**Work to be completed**. What you return must match the records below exactly, apart from the omitted pictures.

Stored entries:
###

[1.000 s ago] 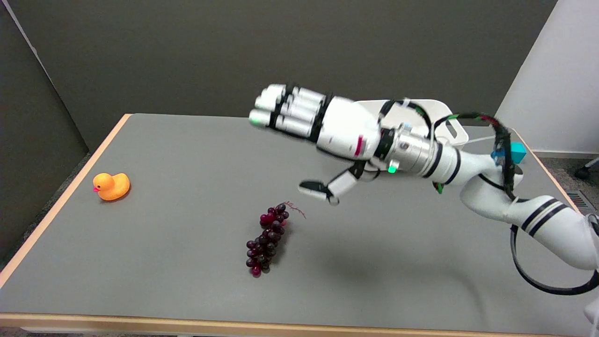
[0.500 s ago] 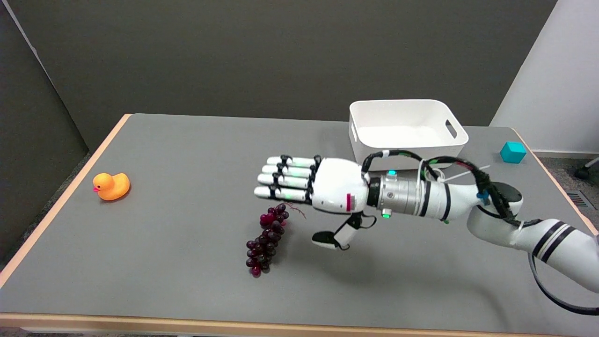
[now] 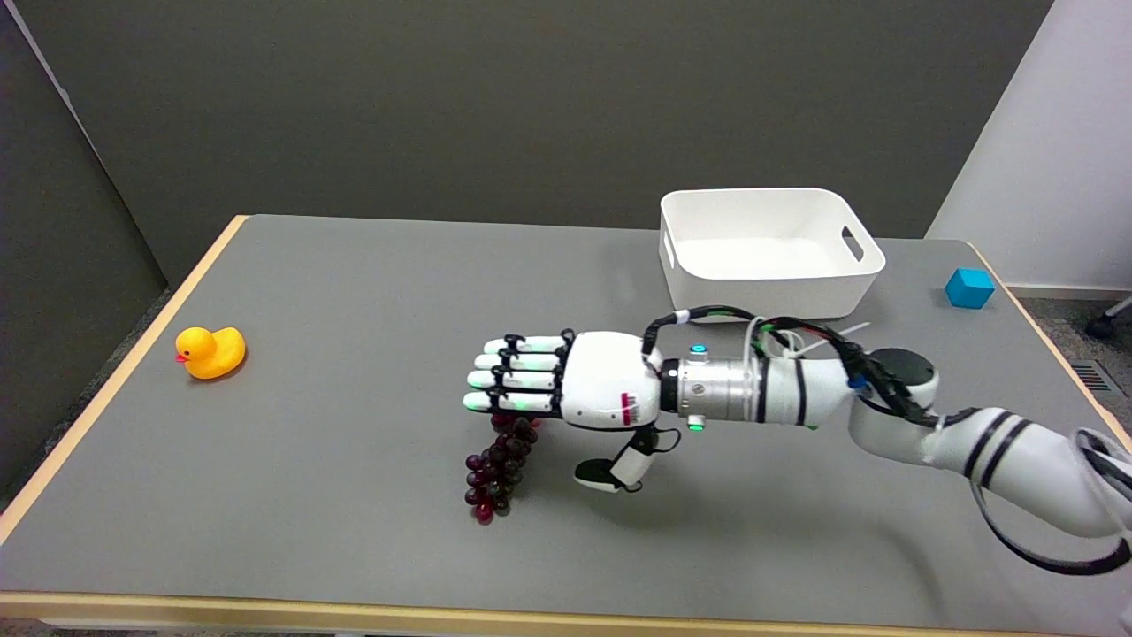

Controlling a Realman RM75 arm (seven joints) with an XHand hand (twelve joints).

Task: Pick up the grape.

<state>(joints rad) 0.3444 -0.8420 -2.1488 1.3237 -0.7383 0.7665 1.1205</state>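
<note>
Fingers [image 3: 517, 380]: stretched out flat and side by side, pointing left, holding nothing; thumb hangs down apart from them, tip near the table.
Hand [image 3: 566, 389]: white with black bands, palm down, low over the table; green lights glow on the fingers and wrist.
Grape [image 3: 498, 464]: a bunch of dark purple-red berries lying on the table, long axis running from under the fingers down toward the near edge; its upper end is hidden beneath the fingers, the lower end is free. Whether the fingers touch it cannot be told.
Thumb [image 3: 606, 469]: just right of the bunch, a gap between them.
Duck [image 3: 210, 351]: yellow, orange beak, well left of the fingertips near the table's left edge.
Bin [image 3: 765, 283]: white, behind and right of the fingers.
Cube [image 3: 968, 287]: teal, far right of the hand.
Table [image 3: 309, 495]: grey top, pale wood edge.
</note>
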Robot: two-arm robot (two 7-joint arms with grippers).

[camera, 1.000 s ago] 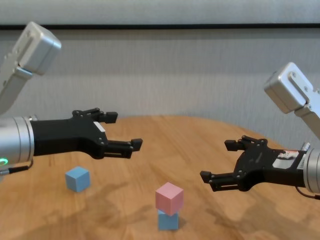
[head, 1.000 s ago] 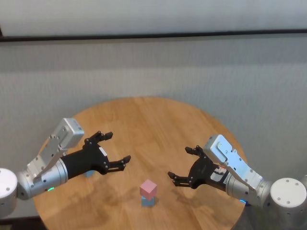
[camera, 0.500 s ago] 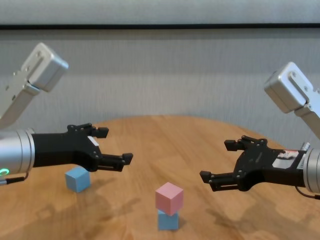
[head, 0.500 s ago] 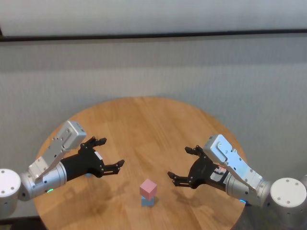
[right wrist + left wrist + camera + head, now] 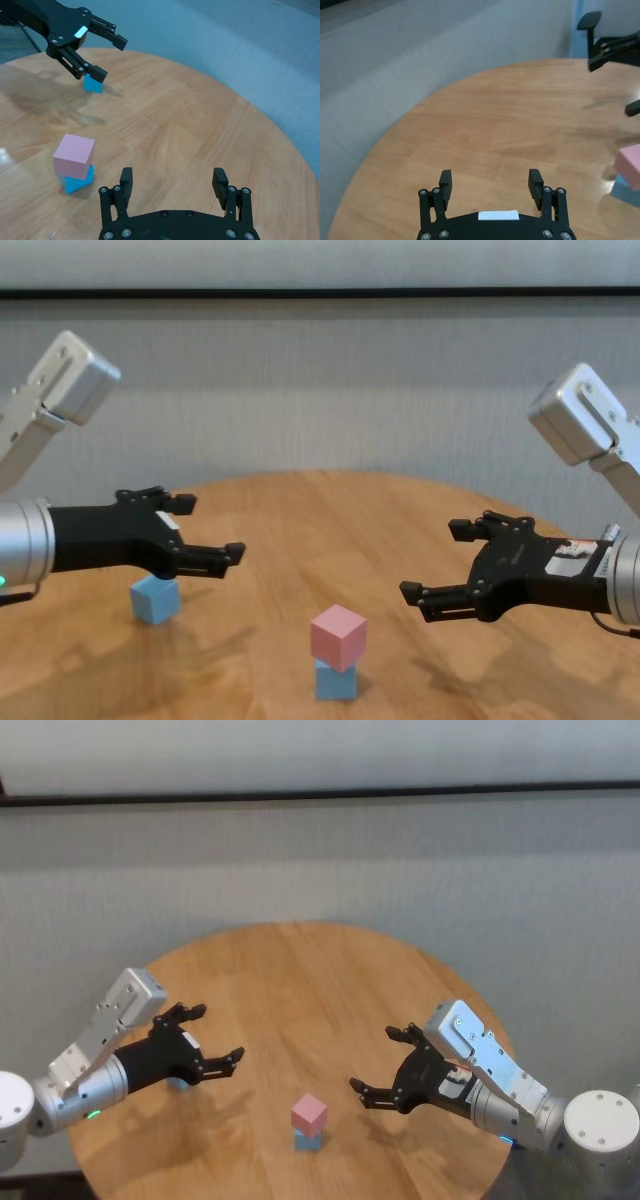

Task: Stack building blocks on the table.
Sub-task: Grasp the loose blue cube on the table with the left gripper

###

**Answer for the task**.
[1.000 s ago] 
[0.500 s ago] 
[now] 

Controlling a Realman RM75 arm (seven joints) with an XHand hand (twelve joints).

Task: Pick up the grape.

<state>(joints rad) 0.3444 -0.8420 -2.1488 1.3237 -0.7383 0.7665 1.1205</state>
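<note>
Fingers [image 3: 517, 380]: stretched out flat and side by side, pointing left, holding nothing; thumb hangs down apart from them, tip near the table.
Hand [image 3: 566, 389]: white with black bands, palm down, low over the table; green lights glow on the fingers and wrist.
Grape [image 3: 498, 464]: a bunch of dark purple-red berries lying on the table, long axis running from under the fingers down toward the near edge; its upper end is hidden beneath the fingers, the lower end is free. Whether the fingers touch it cannot be told.
Thumb [image 3: 606, 469]: just right of the bunch, a gap between them.
Duck [image 3: 210, 351]: yellow, orange beak, well left of the fingertips near the table's left edge.
Bin [image 3: 765, 283]: white, behind and right of the fingers.
Cube [image 3: 968, 287]: teal, far right of the hand.
Table [image 3: 309, 495]: grey top, pale wood edge.
</note>
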Robot: two-arm robot (two 7-joint arms with grippers).

[camera, 1.000 s ago] 
[head, 1.000 s ago] 
[camera, 0.500 s ago] 
[head, 0.500 s ago] 
[right wrist + left wrist + camera + head, now] 

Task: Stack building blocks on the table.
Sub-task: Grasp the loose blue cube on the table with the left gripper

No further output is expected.